The Ontario government is ending financial support for seven supervised drug consumption sites this June, as the province continues to shift focus from harm reduction to treatment and abstinence.
“Drug injection sites are a failed experiment that make communities unsafe and trap vulnerable people in addiction,” Premier Doug Ford said in a March 16 social media post. “Instead of standing by as addictions get worse, we’re funding treatment and lasting recovery while keeping our communities safe.”
“Through our almost $550 million investment to establish HART Hubs across the province, we are ensuring people struggling with addiction can access the care and supports they need to break the tragic cycle of addiction and rebuild their lives while protecting Ontario communities,” Jones said in the press release.
The province will initiate a 90-day wind-down period, to give clients time to transition to local HART Hubs, Jones said.
The decision will impact the final two provincially funded supervised consumption sites located in Toronto—Moss Park Overdose Prevention Site and the site at Fred Victor Centre—along with two sites in Ottawa, and one site each in Niagara, Peterborough, and London.

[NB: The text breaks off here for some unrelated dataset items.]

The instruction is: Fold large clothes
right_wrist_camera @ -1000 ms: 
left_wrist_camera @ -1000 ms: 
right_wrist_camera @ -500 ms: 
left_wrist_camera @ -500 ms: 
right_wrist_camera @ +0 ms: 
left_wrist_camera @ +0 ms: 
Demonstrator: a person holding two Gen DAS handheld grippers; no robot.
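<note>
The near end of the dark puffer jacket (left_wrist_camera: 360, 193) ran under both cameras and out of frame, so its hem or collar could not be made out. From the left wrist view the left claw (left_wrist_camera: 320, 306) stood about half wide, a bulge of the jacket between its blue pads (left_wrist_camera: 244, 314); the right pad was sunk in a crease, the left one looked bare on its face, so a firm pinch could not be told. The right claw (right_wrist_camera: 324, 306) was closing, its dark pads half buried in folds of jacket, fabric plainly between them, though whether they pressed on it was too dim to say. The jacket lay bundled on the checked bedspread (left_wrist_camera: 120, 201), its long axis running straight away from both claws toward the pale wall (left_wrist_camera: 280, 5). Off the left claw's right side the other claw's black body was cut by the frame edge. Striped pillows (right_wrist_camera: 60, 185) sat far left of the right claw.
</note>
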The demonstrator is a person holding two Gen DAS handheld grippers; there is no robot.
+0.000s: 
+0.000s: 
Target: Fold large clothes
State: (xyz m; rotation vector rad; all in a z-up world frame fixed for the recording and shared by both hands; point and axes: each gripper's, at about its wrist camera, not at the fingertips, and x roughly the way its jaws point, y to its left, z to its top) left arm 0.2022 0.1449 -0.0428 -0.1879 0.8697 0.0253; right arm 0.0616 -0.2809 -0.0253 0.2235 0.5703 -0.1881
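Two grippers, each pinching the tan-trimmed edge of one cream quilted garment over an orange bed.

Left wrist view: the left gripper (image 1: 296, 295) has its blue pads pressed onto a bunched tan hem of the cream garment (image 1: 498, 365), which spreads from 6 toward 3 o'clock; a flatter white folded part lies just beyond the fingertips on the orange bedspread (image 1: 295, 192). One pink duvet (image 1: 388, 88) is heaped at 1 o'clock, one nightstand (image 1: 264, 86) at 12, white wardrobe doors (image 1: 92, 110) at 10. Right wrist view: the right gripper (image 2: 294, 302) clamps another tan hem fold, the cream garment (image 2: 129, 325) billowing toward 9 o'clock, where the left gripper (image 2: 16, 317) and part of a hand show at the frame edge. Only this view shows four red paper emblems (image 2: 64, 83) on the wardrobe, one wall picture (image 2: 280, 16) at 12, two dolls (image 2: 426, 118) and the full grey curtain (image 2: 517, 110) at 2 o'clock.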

The funding cut is a decision that harm reduction advocates say will cause sites to shut their doors this summer unless they are able to obtain private funding.
HIV Legal Network co-executive director Janet Butler-McPhee told a March 13 press conference that advocacy groups learned of the change the same day, after letters were sent out to the affected sites.
A letter from the Ministry of Health to the Fred Victor Centre, one of the two Toronto sites, says provincial funding for consumption and treatment services will end as of June 13.
“This decision reflects Ontario’s commitment to prioritizing treatment, recovery and supports that help individuals move toward long-term stability while protecting Ontario communities,” the letter says.
The funding cut follows the closure of 10 sites in early 2025, which was prompted by the provincial government’s ban on such facilities within 200 metres of schools or daycares. Most of those sites converted to the province’s new abstinence-based HART hubs.
Premier Doug Ford’s government has also prohibited the establishment of any new consumption sites as it transitions from a harm reduction approach to one based on abstinence.
The letter sent to Fred Victor Centre says the province will spend nearly $550 million to open 28 HART hubs across Ontario in place of the funding for supervised consumption sites.
Butler-McPhee and several other supervised consumption site advocates criticized the move.
HART Hubs
The letters received by the supervised consumption sites on March 13 came the same day that the province announced the opening of a HART hub in the Durham region.Mental Health and Addictions Associate Minister Vijay Thanigasalam said the Whitby, Ont., facility would be headed by the Durham Community Health Centre and would work with partner organizations in the community to deliver services.
Nine supervised consumption sites in Toronto, Ottawa, Hamilton, Kitchener, Guelph, and Thunder Bay have already transitioned to the provincial HART Hub model, the government said.
Ford has described the HART Hub model as better suited to help addicts get off of drugs and called supervised drug consumption facilities “the worst thing that could ever happen to a community.”